On February 14, 1977, the appellant, Ruth Walls, filed a claim for benefits against her employer and its insurer with the Workmen’s Compensation Commission. The appellant claimed that she had sustained an injury to her left knee, which arose out of and in the course of her employment for the Howard County Association for Retarded Citizens, Inc., the appellee, on February 10,1975. A hearing was held before the Commission on July 19, 1977, and by its Order dated August 15, 1977, the Commission found that the claim was barred by the applicable statute of limitations and therefore disallowed it. On August 23, 1977, an appeal from the Commission’s decision was filed in the Superior Court of Baltimore City. The appeal was tried without a jury on January 18-19, 1979, and the Order of the Workmen’s Compensation Commission was affirmed. It is from the superior court’s decision that this appeal has been taken.
On appeal we are faced with one question: whether the appellant’s claim for benefits was barred by the running of the two year statute of limitations contained in Maryland Code, Art. 101, § 39(a).
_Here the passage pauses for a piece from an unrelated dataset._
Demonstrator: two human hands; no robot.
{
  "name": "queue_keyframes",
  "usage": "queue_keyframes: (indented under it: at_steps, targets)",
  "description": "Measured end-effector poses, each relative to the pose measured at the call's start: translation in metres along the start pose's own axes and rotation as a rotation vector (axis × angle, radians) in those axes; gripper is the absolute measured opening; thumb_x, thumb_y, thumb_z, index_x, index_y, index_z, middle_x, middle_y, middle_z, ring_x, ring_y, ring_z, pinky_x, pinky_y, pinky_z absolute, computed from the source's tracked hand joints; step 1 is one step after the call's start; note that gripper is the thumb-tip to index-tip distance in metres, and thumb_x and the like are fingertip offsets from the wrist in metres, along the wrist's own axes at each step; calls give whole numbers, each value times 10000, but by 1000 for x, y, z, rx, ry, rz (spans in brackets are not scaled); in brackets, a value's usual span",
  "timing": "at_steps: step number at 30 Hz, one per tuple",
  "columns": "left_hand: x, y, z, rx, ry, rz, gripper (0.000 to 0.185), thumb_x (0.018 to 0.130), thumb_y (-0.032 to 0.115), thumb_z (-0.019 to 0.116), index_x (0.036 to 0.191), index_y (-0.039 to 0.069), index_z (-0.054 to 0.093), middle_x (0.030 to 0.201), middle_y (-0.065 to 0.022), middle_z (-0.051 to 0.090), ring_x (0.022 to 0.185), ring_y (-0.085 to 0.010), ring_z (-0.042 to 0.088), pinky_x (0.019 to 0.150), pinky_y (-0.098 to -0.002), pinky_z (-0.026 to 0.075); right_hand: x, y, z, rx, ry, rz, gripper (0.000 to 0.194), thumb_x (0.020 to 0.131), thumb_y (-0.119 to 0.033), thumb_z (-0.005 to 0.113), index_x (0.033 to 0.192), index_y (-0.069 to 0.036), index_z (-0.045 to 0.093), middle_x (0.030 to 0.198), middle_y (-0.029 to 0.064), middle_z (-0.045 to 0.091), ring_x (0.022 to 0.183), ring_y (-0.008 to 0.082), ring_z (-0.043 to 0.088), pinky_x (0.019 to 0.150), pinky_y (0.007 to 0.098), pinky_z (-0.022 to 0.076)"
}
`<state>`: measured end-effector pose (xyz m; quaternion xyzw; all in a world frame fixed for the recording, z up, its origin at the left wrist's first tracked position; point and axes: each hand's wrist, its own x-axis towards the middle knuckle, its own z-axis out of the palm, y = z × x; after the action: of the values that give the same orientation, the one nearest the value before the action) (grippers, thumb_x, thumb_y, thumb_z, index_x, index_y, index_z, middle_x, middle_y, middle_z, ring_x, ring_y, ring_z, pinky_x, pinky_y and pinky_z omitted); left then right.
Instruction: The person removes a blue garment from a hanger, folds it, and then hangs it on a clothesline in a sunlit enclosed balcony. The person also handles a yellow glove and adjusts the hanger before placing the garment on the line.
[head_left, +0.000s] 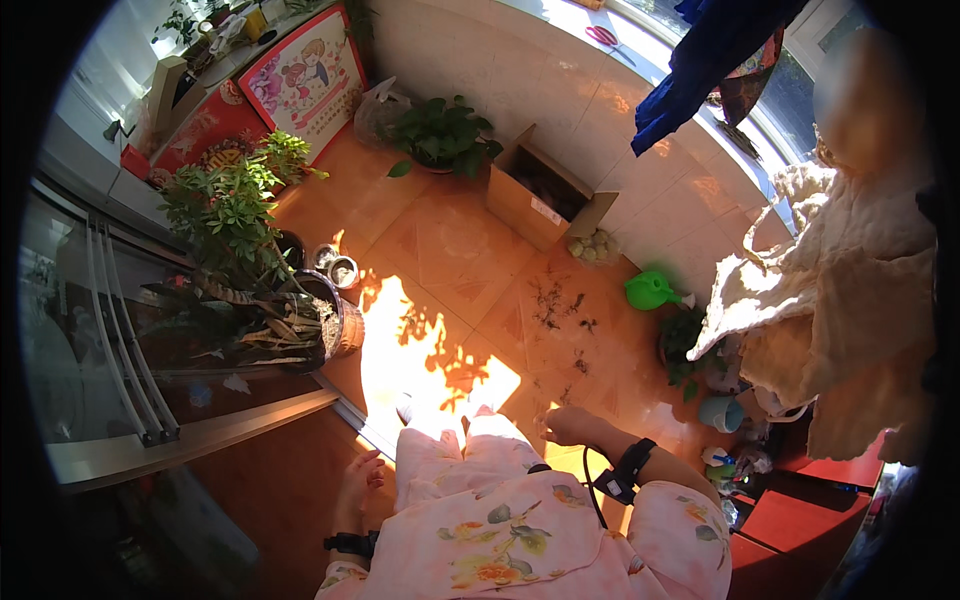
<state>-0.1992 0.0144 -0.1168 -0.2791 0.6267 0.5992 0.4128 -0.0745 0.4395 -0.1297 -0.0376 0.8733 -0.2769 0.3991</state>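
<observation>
My left hand (363, 477) hangs at my left side, with its fingers loosely apart and nothing in them. It is near the sliding door's floor track (360, 426). My right hand (561, 424) is held out beside my right thigh with curled fingers; whether anything is inside them is hidden. Each wrist wears a black strap, the right one with a small device (619, 487) and a cable. Dark plant debris (551, 307) lies scattered on the orange tiled floor (442, 247) before me. A green watering can (648, 291) stands to the right of it.
An open cardboard box (521, 204) sits by the wall beside a bag of round pale items (594, 247). Potted plants line the left, including a large pot (349, 330). Blue cloth (705, 67) and pale cloth (847, 300) hang at right. Scissors (601, 35) lie on the sill.
</observation>
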Motion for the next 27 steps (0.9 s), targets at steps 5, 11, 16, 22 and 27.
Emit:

Section 39(a) provides in pertinent part:
“(a) Accidental injury; report of physician; failure to file application as bar. — When an employee is entitled to benefits under this article, he shall file with the Commission his application and the report of his physician, provided he was attended by a physician of his own selection, within sixty days after the date of his accidental injury, for which compensation is claimed, and failure to do so, unless excused by the Commission, either on the ground that the insurance carrier or the employer has not been prejudiced thereby, or for some other sufficient reason, shall be a bar to any claim under this article; provided, however, that failure of an employee to file a claim for compensation within two years from the date of the accident shall constitute a complete bar to any claim under this article.”
“(b) Report of accident by employer. — Whenever an accident causing disability for a period of more than three days following the happening of such accident occurs to any employee, it shall be the duty of the employer within ten (10) days after the receipt of notice of such accident}1 oral or written, to report such accident and injury resulting therefrom to the Commission. Such report shall state (1) the time, cause and nature of the accident and injuries, and the probable duration of the injury resulting therefrom; (2) whether the accident arose out of and in the course of the injured person’s employment; (3) any other matters and rules and regulations as the Commission may prescribe.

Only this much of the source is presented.